INFORMATION PROVIDED:

◇ ◇ ◇ ◇ ◇ ◇ ◇

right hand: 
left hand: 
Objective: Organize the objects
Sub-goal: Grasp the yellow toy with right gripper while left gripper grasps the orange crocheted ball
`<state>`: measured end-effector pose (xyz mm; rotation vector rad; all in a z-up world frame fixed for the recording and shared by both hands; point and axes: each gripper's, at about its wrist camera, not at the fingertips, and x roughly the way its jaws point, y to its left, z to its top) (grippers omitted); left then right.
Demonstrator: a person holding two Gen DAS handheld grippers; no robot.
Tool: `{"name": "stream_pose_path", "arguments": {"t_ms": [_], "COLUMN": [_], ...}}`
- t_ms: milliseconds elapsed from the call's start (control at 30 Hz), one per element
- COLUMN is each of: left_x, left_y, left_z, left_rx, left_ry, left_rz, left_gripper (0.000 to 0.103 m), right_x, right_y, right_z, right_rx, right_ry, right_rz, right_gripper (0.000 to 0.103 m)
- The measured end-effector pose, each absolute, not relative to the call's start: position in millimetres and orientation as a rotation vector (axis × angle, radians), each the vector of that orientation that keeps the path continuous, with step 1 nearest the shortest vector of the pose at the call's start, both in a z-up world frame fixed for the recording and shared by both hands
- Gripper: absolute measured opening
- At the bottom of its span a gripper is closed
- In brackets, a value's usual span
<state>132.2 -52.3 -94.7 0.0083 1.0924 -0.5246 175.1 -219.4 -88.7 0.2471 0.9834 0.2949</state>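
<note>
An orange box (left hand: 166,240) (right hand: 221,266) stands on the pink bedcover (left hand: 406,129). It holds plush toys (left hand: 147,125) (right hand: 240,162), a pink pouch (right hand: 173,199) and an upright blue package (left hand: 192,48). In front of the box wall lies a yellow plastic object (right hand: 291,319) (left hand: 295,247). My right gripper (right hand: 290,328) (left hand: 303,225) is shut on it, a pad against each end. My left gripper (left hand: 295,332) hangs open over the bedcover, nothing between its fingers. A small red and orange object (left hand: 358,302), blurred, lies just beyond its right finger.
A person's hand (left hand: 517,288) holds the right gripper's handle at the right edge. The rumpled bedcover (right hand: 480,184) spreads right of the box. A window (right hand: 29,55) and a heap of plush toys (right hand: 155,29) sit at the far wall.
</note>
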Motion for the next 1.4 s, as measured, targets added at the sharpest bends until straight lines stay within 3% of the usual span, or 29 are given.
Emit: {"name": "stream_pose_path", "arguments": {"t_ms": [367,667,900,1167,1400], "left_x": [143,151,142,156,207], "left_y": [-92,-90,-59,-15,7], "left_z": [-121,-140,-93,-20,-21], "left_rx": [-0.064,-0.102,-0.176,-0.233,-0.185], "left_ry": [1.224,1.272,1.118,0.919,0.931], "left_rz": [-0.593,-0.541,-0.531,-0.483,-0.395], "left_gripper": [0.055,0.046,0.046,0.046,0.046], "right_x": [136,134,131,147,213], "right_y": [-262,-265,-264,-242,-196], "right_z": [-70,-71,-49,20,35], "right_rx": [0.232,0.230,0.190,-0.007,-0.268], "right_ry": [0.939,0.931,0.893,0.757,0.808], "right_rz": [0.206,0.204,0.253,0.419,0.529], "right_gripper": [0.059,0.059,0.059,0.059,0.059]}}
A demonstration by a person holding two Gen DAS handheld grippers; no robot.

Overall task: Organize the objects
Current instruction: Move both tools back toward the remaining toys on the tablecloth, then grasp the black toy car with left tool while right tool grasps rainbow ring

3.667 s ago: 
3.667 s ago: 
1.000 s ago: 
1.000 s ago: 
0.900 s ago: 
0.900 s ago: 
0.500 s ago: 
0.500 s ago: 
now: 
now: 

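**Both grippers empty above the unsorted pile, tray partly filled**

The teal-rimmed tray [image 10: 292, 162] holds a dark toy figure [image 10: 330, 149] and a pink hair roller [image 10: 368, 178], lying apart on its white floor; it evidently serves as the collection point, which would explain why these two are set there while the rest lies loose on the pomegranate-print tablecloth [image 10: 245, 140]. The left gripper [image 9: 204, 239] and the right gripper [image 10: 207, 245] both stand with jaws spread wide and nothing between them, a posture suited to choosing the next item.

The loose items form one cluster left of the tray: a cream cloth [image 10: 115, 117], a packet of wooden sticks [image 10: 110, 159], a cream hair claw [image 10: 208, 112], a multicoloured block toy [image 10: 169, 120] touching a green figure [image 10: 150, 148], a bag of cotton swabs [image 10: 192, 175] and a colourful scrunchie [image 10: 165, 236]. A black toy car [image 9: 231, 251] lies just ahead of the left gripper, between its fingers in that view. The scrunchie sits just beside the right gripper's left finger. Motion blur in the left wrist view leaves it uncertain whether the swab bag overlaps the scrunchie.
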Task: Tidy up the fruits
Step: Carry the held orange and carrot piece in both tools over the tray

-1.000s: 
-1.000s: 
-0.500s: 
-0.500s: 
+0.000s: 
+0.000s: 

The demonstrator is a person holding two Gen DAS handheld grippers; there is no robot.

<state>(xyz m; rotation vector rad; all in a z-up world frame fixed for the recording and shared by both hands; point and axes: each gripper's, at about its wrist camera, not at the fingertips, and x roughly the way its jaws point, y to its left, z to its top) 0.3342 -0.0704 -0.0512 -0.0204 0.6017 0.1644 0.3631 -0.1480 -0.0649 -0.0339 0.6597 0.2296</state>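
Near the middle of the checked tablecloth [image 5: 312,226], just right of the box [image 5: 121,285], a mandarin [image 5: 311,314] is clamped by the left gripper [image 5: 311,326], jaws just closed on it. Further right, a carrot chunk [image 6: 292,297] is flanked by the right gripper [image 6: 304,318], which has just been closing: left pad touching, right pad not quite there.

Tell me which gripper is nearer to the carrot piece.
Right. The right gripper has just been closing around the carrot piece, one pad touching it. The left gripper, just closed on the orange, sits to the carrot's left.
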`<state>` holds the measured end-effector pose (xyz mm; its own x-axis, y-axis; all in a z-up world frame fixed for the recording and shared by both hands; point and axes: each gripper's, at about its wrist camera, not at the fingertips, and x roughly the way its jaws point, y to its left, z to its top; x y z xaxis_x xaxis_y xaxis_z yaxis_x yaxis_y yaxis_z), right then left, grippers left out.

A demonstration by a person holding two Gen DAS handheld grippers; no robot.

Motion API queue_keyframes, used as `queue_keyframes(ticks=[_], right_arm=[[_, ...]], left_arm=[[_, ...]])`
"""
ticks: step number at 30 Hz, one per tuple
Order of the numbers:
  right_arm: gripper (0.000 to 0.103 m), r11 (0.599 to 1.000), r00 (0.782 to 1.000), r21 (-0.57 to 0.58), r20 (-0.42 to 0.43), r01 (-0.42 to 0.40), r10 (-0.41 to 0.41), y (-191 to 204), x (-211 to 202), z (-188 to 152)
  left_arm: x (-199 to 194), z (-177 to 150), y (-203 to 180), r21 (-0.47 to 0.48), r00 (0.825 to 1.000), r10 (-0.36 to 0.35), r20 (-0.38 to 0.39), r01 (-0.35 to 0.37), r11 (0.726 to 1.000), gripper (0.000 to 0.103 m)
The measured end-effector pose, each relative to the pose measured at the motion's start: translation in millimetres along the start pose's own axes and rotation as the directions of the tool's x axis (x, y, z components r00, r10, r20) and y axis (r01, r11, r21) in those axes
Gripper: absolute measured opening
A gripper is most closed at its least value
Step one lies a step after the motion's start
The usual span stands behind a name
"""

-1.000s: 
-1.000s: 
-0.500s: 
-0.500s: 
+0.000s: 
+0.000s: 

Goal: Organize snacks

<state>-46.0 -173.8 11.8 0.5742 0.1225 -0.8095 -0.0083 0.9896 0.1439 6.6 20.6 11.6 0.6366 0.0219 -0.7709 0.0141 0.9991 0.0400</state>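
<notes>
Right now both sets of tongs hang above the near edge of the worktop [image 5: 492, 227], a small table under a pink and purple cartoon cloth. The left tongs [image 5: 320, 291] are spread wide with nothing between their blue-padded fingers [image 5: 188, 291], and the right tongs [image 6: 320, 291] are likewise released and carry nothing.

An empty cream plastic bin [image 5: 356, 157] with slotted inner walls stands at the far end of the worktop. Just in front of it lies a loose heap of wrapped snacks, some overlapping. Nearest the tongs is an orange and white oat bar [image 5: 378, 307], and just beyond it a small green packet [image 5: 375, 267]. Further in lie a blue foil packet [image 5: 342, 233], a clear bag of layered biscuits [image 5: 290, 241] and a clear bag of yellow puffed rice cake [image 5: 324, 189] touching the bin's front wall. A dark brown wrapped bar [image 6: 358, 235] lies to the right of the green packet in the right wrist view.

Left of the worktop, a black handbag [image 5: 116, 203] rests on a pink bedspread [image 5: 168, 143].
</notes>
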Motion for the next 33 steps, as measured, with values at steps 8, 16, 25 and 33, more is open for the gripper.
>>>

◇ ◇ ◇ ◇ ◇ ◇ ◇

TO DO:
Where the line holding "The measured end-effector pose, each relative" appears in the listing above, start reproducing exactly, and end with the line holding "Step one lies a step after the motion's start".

SOLUTION FOR THIS EXERCISE:
The measured end-effector pose, each relative to the pose measured at the motion's start: translation in millimetres along the start pose's own axes and rotation as the directions of the tool's x axis (x, y, z components r00, r10, r20) and y axis (r01, r11, r21) in those axes
Gripper: absolute measured opening
A gripper is most closed at its least value
Step one lies a step after the motion's start

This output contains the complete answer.